Les chats n’étant souvent pas coopératifs pour être gavés, ils ne déglutissent pas et le gavage aboutit à plus d’aliment sur le chat que dans le chat. Cette pratique ne permet pas de mesurer la quantité d’aliment ingérée et ne permet pas de couvrir le BER. Nourrir un chat de force est très stressant pour celui-ci et est quasiment systématiquement suivi d’une aversion alimentaire. Si un chat ne mange pas volontairement, il doit être sondé, pas être traumatisé en lui faisant avaler de force un aliment dont il ne veut pas.

5 Utiliser les stimulants de la prise alimentaire

Les stimulants de l’appétit ne sont généralement pas fiables et entraînent rarement un apport alimentaire permettant de couvrir le BER chez les animaux suffisamment malades pour être hospitalisés. La mirtazapine est un antidépresseur tétracyclique qui semble avoir des effets antiémétiques et stimulants de l’appétit, cependant sa clairance repose sur la glucuronoconjugaison, elle doit donc être utilisée avec prudence chez les chats atteints d’une maladie hépatique. De plus, les effets secondaires de cette molécule comprennent la sédation et l’hypotension, ce qui ne semble pas opportun chez un chat hospitalisé. La pose d’une sonde sera ainsi toujours préférée à l’utilisation de la mirtazapine.

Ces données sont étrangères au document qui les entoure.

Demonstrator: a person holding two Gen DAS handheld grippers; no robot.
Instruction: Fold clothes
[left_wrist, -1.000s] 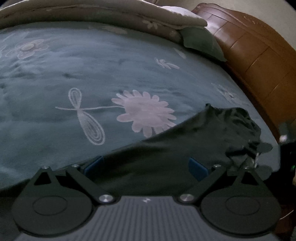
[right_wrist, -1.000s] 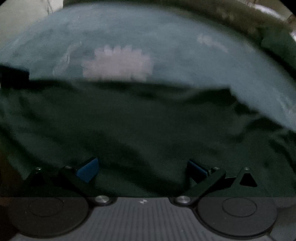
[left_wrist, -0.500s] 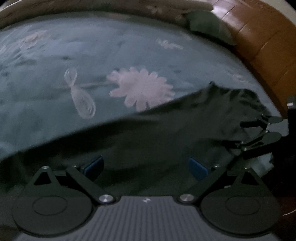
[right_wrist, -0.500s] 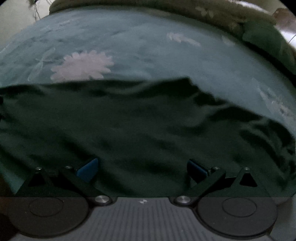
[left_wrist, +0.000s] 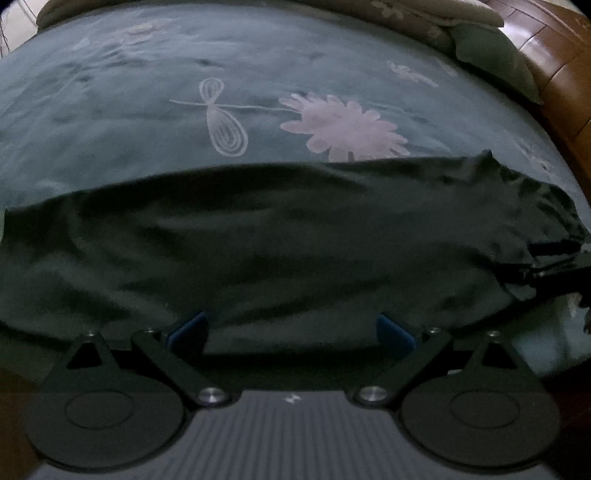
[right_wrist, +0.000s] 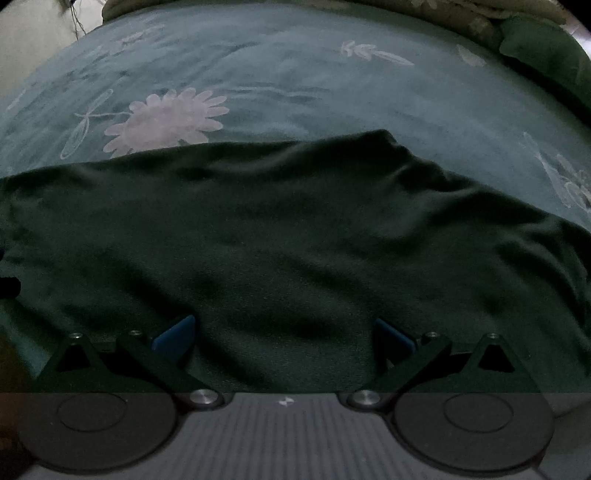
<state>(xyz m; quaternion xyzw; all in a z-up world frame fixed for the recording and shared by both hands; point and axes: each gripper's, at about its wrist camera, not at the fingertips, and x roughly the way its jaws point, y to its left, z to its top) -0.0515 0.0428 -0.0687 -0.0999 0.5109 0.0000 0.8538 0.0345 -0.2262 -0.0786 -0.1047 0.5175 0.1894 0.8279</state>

1. Mohr A.J., Leisewitz A.L., Jacobson L.S. et coll., Effect of early enteral nutrition on intestinal permeability, intestinal protein loss, and outcome in dogs with severe parvoviral enteritis, Journal of Veterinary Internal Medicine, 2003;17(6): 791-798.

2. Harris J.P., Parnell N.K., Griffth E.H. et coll., Retrospective evaluation of the impact of early enteral nutrition on clinical outcomes in dogs with pancreatitis : 34 cases (2010-2013), Journal of Veterinary Emergency and Critical Care, 2017;27(4); 425-433.

3. Klaus J.A., Rudloff E. et Kirby R., Nasogastric tube feeding in cats with suspected acute pancreatitis : 55 cases (2001-2006), Journal of Veterinary Emergency and Critical Care, 2009;19(4):337-346.